Return all of the listing word for word; the pictures stay out.
##### DATA SEGMENT #####
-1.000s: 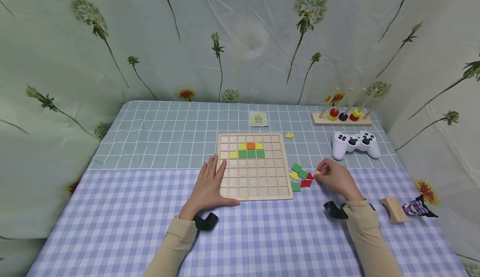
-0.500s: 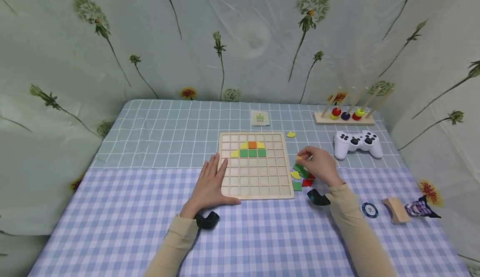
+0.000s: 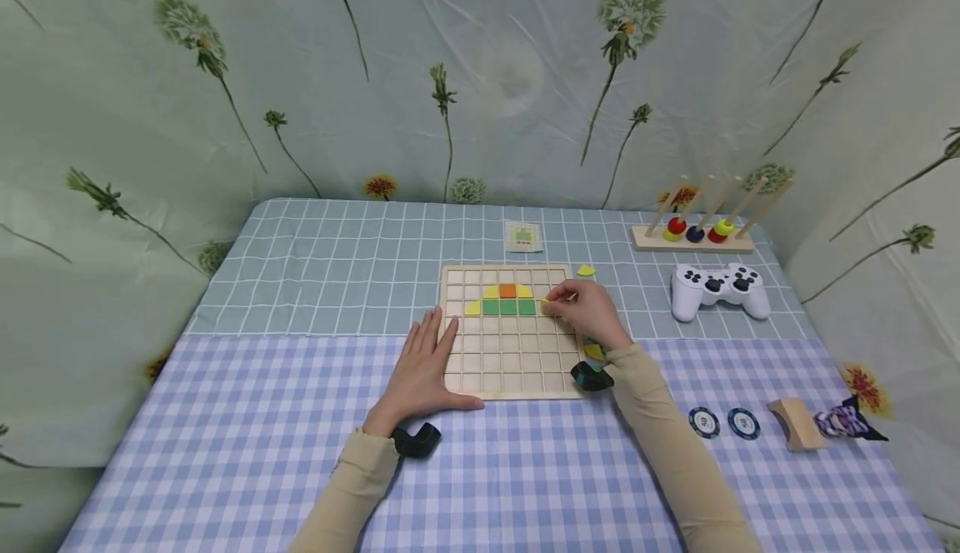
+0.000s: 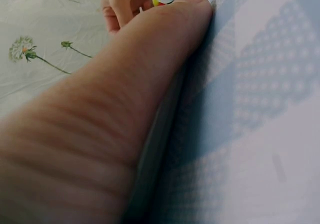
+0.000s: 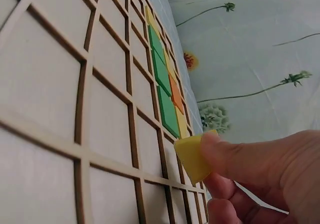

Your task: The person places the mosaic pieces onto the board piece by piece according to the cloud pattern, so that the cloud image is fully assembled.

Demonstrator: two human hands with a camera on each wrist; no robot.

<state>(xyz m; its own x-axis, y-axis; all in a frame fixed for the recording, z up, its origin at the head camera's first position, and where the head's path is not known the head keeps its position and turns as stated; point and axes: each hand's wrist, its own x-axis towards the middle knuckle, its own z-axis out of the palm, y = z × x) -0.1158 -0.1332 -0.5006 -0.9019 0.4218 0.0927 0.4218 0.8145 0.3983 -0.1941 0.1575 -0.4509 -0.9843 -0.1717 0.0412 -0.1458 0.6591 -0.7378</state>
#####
» COMPLETED TASK:
-1.000s: 
-0.500s: 
+0.000s: 
+0.000s: 
+0.000s: 

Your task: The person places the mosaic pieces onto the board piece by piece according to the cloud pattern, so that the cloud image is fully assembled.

Demonstrator: two human hands with a camera on each wrist; no robot.

<state>(xyz m; its own x-axis, y-axis; all in a frame fixed for the recording, z up, its origin at the head camera's first position, and where the head's path is not known the head keeps its position and turns as stated; point and axes: each hand's wrist, its own x-axis towards the middle knuckle, its own z-axis out of the palm, y = z × x) -0.1158 -0.1332 -0.5006 -0.9019 0.4218 0.0927 0.4218 0.8145 0.3983 -0.1941 0.1575 -0.4509 -0.9843 -0.1717 0.0412 -0.1458 0.6591 -0.7378</state>

Output is finished, and nothing else is required.